Setup & installation
# Setup and installation details are not provided in the source.
Quick start
Note: The source does not provide runnable setup or code examples. The following is a high-level architectural outline based on the described platform:
- Review ecosystem partnerships (foundry, lasers, fiber-to-chip) and integration points.
- Assess modular subassemblies (Quantum-X and Spectrum-X) and their interconnects with the main switch package.
- Plan laser-light distribution strategy via the External Laser Source (ELS) modules to minimize laser count and maximize reliability.
- Consider thermal management approaches (liquid cooling, dedicated ELS environments) for long-term reliability.
- Investigate wafer-level photonics integration and hermetically sealed fiber interfaces to support scalable manufacturing.
Pros and cons
- Pros
- Very high density and throughput from Micro Ring Modulator and COUPE-based engines.
- Small footprint enables multi-row scaling and denser packaging.
- Robust thermal control and centralized laser light generation reduce maintenance and laser failures.
- Wafer-level micro-lenses and hermetically sealed interfaces improve alignment speed and reliability.
- Modular, field-replaceable lasers via the ELS reduce onsite maintenance effort.
- External laser modules allow centralized light delivery, reducing the total number of lasers required.
- Cons
- Pricing, licensing, and deployment timelines are not provided in the source.
- The article does not include runnable setup instructions or hands-on deployment steps.

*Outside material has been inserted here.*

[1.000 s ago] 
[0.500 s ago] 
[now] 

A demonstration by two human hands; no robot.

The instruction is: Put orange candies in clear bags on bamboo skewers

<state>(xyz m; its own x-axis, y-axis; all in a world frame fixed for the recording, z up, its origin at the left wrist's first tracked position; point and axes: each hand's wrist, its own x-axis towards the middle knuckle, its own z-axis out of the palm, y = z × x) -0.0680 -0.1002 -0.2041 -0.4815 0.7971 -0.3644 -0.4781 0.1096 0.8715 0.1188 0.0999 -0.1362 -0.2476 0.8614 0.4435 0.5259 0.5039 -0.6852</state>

- Real-world field performance and broader adoption timelines are not detailed in the source.
Alternatives
| Approach | Description |
|---|---|
| Legacy non-co-packaged optics | Traditional designs with discrete lasers and separate photonics/electronics modules; higher laser counts and potentially larger footprints. |
| Conventional co-packaged optical subsystems without centralized laser sources | Optics and lasers integrated but without the centralized ELS approach and modular field-replaceability described for Quantum-X Spectrum-X; potentially higher maintenance. |
| Conventional modular photonics without COUPE/TSMC-scale integration | Modules with photonics and electronics not optimized for the same density and thermal performance; may require more space or power per bit. |
Pricing or License
Pricing or licensing details are not explicitly provided in the source.
References
- https://developer.nvidia.com/blog/how-industry-collaboration-fosters-nvidia-co-packaged-optics/
- NVIDIA Dev Blog (co-packaged optics) – referenced materials and product context.